> [What you will do]
Would you retype each record exactly as given?

○ ○ ○ ○ ○

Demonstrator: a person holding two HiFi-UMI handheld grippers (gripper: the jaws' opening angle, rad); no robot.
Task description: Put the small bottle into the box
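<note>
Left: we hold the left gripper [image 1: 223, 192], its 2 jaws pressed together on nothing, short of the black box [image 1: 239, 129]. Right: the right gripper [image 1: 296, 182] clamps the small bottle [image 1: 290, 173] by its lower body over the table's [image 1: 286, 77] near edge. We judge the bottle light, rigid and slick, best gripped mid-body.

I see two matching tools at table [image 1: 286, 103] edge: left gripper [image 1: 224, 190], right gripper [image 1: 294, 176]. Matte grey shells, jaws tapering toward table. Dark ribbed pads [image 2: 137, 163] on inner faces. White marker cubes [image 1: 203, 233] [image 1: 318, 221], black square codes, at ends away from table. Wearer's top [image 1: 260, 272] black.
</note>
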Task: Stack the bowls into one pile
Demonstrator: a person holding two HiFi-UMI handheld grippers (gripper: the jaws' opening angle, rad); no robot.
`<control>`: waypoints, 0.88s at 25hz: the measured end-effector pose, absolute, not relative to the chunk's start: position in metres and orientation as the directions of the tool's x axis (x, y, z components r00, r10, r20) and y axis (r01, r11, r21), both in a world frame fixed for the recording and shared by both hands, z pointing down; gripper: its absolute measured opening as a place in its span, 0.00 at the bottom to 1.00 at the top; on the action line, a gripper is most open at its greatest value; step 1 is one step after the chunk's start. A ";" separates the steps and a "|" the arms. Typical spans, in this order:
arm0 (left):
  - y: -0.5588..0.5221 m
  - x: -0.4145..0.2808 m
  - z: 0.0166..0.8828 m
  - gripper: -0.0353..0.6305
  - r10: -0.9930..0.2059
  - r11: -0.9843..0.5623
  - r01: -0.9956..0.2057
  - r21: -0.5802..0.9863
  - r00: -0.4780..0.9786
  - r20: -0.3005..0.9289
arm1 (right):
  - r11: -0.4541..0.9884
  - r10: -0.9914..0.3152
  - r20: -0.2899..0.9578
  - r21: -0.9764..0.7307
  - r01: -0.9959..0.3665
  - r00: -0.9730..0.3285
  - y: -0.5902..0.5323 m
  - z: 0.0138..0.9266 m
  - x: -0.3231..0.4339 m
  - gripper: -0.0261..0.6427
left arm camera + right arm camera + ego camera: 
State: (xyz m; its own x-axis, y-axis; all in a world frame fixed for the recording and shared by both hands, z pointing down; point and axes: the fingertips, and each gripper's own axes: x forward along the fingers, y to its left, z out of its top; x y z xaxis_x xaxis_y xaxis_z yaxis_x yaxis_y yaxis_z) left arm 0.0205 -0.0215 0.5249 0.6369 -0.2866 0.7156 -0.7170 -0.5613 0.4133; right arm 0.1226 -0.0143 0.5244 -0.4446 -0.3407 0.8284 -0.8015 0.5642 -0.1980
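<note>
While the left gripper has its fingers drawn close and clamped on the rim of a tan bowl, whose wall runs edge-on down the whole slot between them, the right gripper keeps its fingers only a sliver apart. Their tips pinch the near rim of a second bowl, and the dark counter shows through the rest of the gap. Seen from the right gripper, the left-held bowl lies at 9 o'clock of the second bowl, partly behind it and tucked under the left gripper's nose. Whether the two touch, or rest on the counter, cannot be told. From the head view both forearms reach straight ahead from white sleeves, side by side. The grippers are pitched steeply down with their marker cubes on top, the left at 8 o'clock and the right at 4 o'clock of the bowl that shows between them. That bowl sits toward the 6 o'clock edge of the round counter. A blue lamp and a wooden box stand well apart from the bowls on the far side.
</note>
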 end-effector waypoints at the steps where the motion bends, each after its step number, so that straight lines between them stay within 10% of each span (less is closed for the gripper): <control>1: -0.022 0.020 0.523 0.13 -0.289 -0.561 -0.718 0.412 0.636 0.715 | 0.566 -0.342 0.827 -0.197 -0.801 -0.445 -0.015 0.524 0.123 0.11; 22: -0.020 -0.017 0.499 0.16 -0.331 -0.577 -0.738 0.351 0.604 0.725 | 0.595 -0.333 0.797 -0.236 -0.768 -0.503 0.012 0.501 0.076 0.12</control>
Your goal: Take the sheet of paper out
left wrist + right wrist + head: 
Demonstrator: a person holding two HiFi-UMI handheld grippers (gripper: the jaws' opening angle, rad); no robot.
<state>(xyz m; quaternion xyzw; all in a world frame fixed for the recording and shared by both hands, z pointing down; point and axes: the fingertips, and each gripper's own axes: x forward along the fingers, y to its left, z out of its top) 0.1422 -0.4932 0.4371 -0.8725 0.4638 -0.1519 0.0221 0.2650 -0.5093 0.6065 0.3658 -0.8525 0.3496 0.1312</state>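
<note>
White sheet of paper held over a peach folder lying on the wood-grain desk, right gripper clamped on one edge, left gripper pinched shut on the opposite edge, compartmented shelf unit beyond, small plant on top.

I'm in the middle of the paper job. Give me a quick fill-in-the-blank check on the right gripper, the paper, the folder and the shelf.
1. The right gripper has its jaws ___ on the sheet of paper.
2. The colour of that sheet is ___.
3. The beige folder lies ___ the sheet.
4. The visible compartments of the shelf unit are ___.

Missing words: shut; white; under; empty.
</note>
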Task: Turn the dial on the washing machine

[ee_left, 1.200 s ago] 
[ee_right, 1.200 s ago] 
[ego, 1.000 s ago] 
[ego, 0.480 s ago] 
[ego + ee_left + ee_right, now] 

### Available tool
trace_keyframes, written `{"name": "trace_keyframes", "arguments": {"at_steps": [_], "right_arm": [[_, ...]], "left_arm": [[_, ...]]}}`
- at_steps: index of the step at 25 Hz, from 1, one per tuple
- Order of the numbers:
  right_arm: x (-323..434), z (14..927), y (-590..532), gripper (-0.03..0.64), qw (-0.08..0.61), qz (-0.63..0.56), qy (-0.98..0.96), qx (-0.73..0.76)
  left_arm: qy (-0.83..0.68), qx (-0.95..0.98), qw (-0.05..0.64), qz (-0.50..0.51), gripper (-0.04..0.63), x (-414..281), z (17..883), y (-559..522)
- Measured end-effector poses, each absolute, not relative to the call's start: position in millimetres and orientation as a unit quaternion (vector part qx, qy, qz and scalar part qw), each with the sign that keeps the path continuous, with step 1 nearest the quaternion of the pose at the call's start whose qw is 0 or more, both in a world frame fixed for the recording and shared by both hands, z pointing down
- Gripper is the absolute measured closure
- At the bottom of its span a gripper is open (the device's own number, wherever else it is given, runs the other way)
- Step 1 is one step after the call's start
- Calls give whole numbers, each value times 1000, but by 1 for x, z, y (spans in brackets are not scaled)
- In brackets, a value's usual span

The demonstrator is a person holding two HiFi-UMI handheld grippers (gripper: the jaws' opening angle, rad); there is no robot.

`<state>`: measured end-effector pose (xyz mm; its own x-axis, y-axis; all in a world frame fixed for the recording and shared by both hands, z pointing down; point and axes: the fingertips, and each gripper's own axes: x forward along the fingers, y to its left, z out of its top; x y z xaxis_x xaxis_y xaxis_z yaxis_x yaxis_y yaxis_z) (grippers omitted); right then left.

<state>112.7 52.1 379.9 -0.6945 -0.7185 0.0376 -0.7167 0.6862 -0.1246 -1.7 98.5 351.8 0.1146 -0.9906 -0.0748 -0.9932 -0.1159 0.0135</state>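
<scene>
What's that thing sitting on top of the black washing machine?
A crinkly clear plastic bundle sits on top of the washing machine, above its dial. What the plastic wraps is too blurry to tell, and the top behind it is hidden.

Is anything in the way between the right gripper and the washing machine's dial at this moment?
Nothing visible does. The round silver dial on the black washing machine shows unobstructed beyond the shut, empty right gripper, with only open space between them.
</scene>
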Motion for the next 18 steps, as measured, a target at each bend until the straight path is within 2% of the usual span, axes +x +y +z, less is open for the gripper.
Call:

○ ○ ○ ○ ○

> [Exercise response]
Demonstrator: a person holding two HiFi-UMI handheld grippers (gripper: the jaws' opening angle, rad); no robot.
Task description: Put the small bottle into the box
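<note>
Left: we hold the left gripper [image 1: 223, 192], its 2 jaws pressed together on nothing, short of the black box [image 1: 239, 129]. Right: the right gripper [image 1: 296, 182] clamps the small bottle [image 1: 290, 173] by its lower body over the table's [image 1: 286, 77] near edge. We judge the bottle light, rigid and slick, best gripped mid-body.

I see two matching tools at table [image 1: 286, 103] edge: left gripper [image 1: 224, 190], right gripper [image 1: 294, 176]. Matte grey shells, jaws tapering toward table. Dark ribbed pads [image 2: 137, 163] on inner faces. White marker cubes [image 1: 203, 233] [image 1: 318, 221], black square codes, at ends away from table. Wearer's top [image 1: 260, 272] black.
</note>
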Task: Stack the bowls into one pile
Demonstrator: a person holding two HiFi-UMI handheld grippers (gripper: the jaws' opening angle, rad); no robot.
`<control>`: waypoints, 0.88s at 25hz: the measured end-effector pose, absolute, not relative to the chunk's start: position in metres and orientation as the directions of the tool's x axis (x, y, z components r00, r10, r20) and y axis (r01, r11, r21), both in a world frame fixed for the recording and shared by both hands, z pointing down; gripper: its absolute measured opening as a place in its span, 0.00 at the bottom to 1.00 at the top; on the action line, a gripper is most open at its greatest value; step 1 is one step after the chunk's start. A ";" separates the steps and a "|" the arms. Typical spans, in this order:
arm0 (left):
  - y: -0.5588..0.5221 m
  - x: -0.4145..0.2808 m
  - z: 0.0166..0.8828 m
  - gripper: -0.0353..0.6305
  - r10: -0.9930..0.2059
  - r11: -0.9843..0.5623
  - r01: -0.9956..0.2057
  - r21: -0.5802..0.9863
  - r00: -0.4780..0.9786
  - r20: -0.3005..0.9289
arm1 (right):
  - r11: -0.4541..0.9884
  - r10: -0.9914..0.3152
  - r20: -0.2899..0.9578
  - r21: -0.9764..0.7307
  - r01: -0.9959..0.3665
  - r00: -0.9730..0.3285
  - y: -0.5902..0.5323 m
  - z: 0.0138..0.9266 m
  - x: -0.3231..0.4339 m
  - gripper: -0.0261..0.6427
left arm camera + right arm camera + ego camera: 
State: (xyz m; its own x-axis, y-axis; all in a world frame fixed for the recording and shared by both hands, z pointing down; point and axes: the fingertips, and each gripper's own axes: x forward along the fingers, y to its left, z out of its top; x y z xaxis_x xaxis_y xaxis_z yaxis_x yaxis_y yaxis_z) left arm 0.0205 -0.0215 0.5249 0.6369 -0.2866 0.7156 -0.7170 -0.5613 0.4133; right arm 0.1226 -0.0143 0.5244 -0.4446 -0.3407 0.8284 -0.8015 0.5642 -0.1980
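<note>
While the left gripper has its fingers drawn close and clamped on the rim of a tan bowl, whose wall runs edge-on down the whole slot between them, the right gripper keeps its fingers only a sliver apart. Their tips pinch the near rim of a second bowl, and the dark counter shows through the rest of the gap. Seen from the right gripper, the left-held bowl lies at 9 o'clock of the second bowl, partly behind it and tucked under the left gripper's nose. Whether the two touch, or rest on the counter, cannot be told. From the head view both forearms reach straight ahead from white sleeves, side by side. The grippers are pitched steeply down with their marker cubes on top, the left at 8 o'clock and the right at 4 o'clock of the bowl that shows between them. That bowl sits toward the 6 o'clock edge of the round counter. A blue lamp and a wooden box stand well apart from the bowls on the far side.
</note>
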 end-effector waypoints at the steps where the motion bends, each after its step number, so that straight lines between them stay within 10% of each span (less is closed for the gripper): <control>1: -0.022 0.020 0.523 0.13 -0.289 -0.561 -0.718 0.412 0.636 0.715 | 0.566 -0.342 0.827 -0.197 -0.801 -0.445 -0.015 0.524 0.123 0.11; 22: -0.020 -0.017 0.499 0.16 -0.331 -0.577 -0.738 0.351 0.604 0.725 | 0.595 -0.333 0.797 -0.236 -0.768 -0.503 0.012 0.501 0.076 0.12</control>
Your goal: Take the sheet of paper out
left wrist + right wrist + head: 
Demonstrator: a person holding two HiFi-UMI handheld grippers (gripper: the jaws' opening angle, rad); no robot.
<state>(xyz m; quaternion xyzw; all in a world frame fixed for the recording and shared by both hands, z pointing down; point and axes: the fingertips, and each gripper's own axes: x forward along the fingers, y to its left, z out of its top) 0.1422 -0.4932 0.4371 -0.8725 0.4638 -0.1519 0.0221 0.2650 -0.5093 0.6065 0.3658 -0.8525 0.3496 0.1312</state>
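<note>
White sheet of paper held over a peach folder lying on the wood-grain desk, right gripper clamped on one edge, left gripper pinched shut on the opposite edge, compartmented shelf unit beyond, small plant on top.

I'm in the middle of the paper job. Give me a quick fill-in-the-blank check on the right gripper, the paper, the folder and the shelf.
1. The right gripper has its jaws ___ on the sheet of paper.
2. The colour of that sheet is ___.
3. The beige folder lies ___ the sheet.
4. The visible compartments of the shelf unit are ___.

Missing words: shut; white; under; empty.
</note>
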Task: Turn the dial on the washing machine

[ee_left, 1.200 s ago] 
[ee_right, 1.200 s ago] 
[ego, 1.000 s ago] 
[ego, 0.480 s ago] 
[ego + ee_left + ee_right, now] 

### Available tool
trace_keyframes, written `{"name": "trace_keyframes", "arguments": {"at_steps": [_], "right_arm": [[_, ...]], "left_arm": [[_, ...]]}}`
- at_steps: index of the step at 25 Hz, from 1, one per tuple
- Order of the numbers:
  right_arm: x (-323..434), z (14..927), y (-590..532), gripper (-0.03..0.64), qw (-0.08..0.61), qz (-0.63..0.56), qy (-0.98..0.96), qx (-0.73..0.76)
  left_arm: qy (-0.83..0.68), qx (-0.95..0.98), qw (-0.05..0.64), qz (-0.50..0.51), gripper (-0.04..0.63), x (-414..281), z (17..883), y (-559..522)
- Measured end-effector poses, each absolute, not relative to the call's start: position in millimetres and orientation as a unit quaternion (vector part qx, qy, qz and scalar part qw), each with the sign that keeps the path continuous, with step 1 nearest the quaternion of the pose at the call's start whose qw is 0 or more, both in a world frame fixed for the recording and shared by both hands, z pointing down
- Gripper is the absolute measured closure
- At the bottom of its span a gripper is open (the device's own number, wherever else it is given, runs the other way)
- Step 1 is one step after the call's start
- Calls give whole numbers, each value times 1000, but by 1 for x, z, y (spans in brackets are not scaled)
- In brackets, a value's usual span

The demonstrator is a person holding two HiFi-UMI handheld grippers (gripper: the jaws' opening angle, rad); there is no robot.

`<state>`: measured end-effector pose (xyz mm; its own x-axis, y-axis; all in a world frame fixed for the recording and shared by both hands, z pointing down; point and axes: the fingertips, and each gripper's own axes: x forward along the fingers, y to its left, z out of its top; x y z xaxis_x xaxis_y xaxis_z yaxis_x yaxis_y yaxis_z) (grippers omitted); right then left.

<state>112.7 52.1 379.9 -0.6945 -0.7185 0.0376 -0.7167 0.6862 -0.1246 -1.7 98.5 351.8 0.1146 -0.9906 -0.0748 -0.9932 -0.1159 0.0135</state>
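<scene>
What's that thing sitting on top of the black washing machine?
A crinkly clear plastic bundle sits on top of the washing machine, above its dial. What the plastic wraps is too blurry to tell, and the top behind it is hidden.

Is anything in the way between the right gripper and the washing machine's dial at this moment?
Nothing visible does. The round silver dial on the black washing machine shows unobstructed beyond the shut, empty right gripper, with only open space between them.
</scene>
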Motion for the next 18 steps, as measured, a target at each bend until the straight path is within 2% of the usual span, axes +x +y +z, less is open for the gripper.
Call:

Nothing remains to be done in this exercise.